Department of Computational & Systems Biology and Center for Evolutionary Biology and Medicine, University of Pittsburgh School of Medicine, Pittsburgh, PA, USA; Department of Human Genetics, University of Pittsburgh School of Public Health, Pittsburgh, PA, USA.
Children's Hospital of Philadelphia, Philadelphia, PA, USA.
HGG Adv. 2024 Jul 18;5(3):100310. doi: 10.1016/j.xhgg.2024.100310. Epub 2024 May 21.

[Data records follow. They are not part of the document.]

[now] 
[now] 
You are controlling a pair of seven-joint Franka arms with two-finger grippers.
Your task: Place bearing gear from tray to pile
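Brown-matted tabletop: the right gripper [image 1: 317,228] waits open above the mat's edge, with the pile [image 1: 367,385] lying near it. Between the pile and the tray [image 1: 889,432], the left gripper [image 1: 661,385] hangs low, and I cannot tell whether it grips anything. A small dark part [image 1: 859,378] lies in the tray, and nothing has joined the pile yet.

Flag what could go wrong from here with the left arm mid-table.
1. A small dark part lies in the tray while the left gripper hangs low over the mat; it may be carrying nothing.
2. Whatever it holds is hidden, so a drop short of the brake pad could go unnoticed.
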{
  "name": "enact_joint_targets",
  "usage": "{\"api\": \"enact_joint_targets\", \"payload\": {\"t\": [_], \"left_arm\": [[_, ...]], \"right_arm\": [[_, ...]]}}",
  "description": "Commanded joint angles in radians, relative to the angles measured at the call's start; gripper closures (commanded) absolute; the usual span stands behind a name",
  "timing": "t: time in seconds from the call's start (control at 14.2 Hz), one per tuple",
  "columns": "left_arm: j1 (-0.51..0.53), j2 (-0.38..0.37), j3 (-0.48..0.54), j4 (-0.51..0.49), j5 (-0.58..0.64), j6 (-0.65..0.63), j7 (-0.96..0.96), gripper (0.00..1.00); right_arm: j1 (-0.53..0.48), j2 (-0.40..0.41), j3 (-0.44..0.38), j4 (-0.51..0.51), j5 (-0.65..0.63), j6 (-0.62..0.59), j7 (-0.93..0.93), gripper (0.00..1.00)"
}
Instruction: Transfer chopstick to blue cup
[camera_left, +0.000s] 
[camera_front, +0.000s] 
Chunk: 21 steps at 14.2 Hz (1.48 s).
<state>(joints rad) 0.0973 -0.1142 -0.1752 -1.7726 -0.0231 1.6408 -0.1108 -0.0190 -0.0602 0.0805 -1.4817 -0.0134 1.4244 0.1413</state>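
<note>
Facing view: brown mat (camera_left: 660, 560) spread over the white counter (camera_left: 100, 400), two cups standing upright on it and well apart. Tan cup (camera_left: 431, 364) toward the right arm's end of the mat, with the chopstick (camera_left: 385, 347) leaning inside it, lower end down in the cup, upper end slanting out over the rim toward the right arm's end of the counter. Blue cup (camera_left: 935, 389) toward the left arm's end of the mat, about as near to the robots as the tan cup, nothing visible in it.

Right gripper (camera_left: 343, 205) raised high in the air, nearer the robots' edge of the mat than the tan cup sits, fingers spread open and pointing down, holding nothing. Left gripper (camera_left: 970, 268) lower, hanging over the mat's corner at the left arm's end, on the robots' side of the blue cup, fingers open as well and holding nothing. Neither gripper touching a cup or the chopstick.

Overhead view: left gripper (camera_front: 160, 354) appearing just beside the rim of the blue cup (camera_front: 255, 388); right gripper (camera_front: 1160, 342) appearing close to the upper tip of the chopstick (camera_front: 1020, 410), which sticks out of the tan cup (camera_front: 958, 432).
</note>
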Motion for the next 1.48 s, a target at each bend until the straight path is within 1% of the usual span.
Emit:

Non-protein-coding genetic variants are a major driver of the genetic risk for human disease; however, identifying which non-coding variants contribute to diseases and their mechanisms remains challenging. In silico variant prioritization methods quantify a variant's severity, but for most methods, the specific phenotype and disease context of the prediction remain poorly defined. For example, many commonly used methods provide a single, organism-wide score for each variant, while other methods summarize a variant's impact in certain tissues and/or cell types. Here, we propose a complementary disease-specific variant prioritization scheme, which is motivated by the observation that variants contributing to disease often operate through specific biological mechanisms. We combine tissue/cell-type-specific variant scores (e.g., GenoSkyline, FitCons2, DNA accessibility) into disease-specific scores with a logistic regression approach and apply it to ∼25,000 non-coding variants spanning 111 diseases. We show that this disease-specific aggregation significantly improves the association of common non-coding genetic variants with disease (average precision: 0.151, baseline = 0.09), compared with organism-wide scores (GenoCanyon, LINSIGHT, GWAVA, Eigen, CADD; average precision: 0.129, baseline = 0.09). Further on, disease similarities based on data-driven aggregation weights highlight meaningful disease groups, and it provides information about tissues and cell types that drive these similarities. We also show that so-learned similarities are complementary to genetic similarities as quantified by genetic correlation. Overall, our approach demonstrates the strengths of disease-specific variant prioritization, leads to improvement in non-coding variant prioritization, and enables interpretable models that link variants to disease via specific tissues and/or cell types.
非蛋白编码遗传变异是人类疾病遗传风险的主要驱动因素;然而,确定哪些非编码变异导致疾病及其机制仍然具有挑战性。 基于计算机的变异优先级方法量化了变异的严重程度,但对于大多数方法而言,预测的具体表型和疾病背景仍然定义不明确。 例如,许多常用的方法为每个变异提供一个单一的、全器官的评分,而其他方法则在某些组织和/或细胞类型中总结变异的影响。 在这里,我们提出了一种互补的疾病特异性变异优先级方案,这是受到以下观察结果的启发:导致疾病的变异通常通过特定的生物学机制起作用。 我们使用逻辑回归方法将组织/细胞类型特异性变异评分(例如,GenoSkyline、FitCons2、DNA 可及性)组合成疾病特异性评分,并将其应用于跨越 111 种疾病的约 25000 个非编码变体。 我们表明,与全器官评分(GenoCanyon、LINSIGHT、GWAVA、Eigen、CADD;平均精度:0.129,基线= 0.09)相比,这种疾病特异性聚集显著提高了常见非编码遗传变异与疾病的关联(平均精度:0.151,基线= 0.09)。 此外,基于数据驱动的聚集权重的疾病相似性突出了有意义的疾病组,并提供了有关驱动这些相似性的组织和细胞类型的信息。 我们还表明,如此学习到的相似性与遗传相关性量化的遗传相似性是互补的。 总体而言,我们的方法展示了疾病特异性变异优先级的优势,导致非编码变异优先级的改进,并提供了可解释的模型,通过特定的组织和/或细胞类型将变体与疾病联系起来。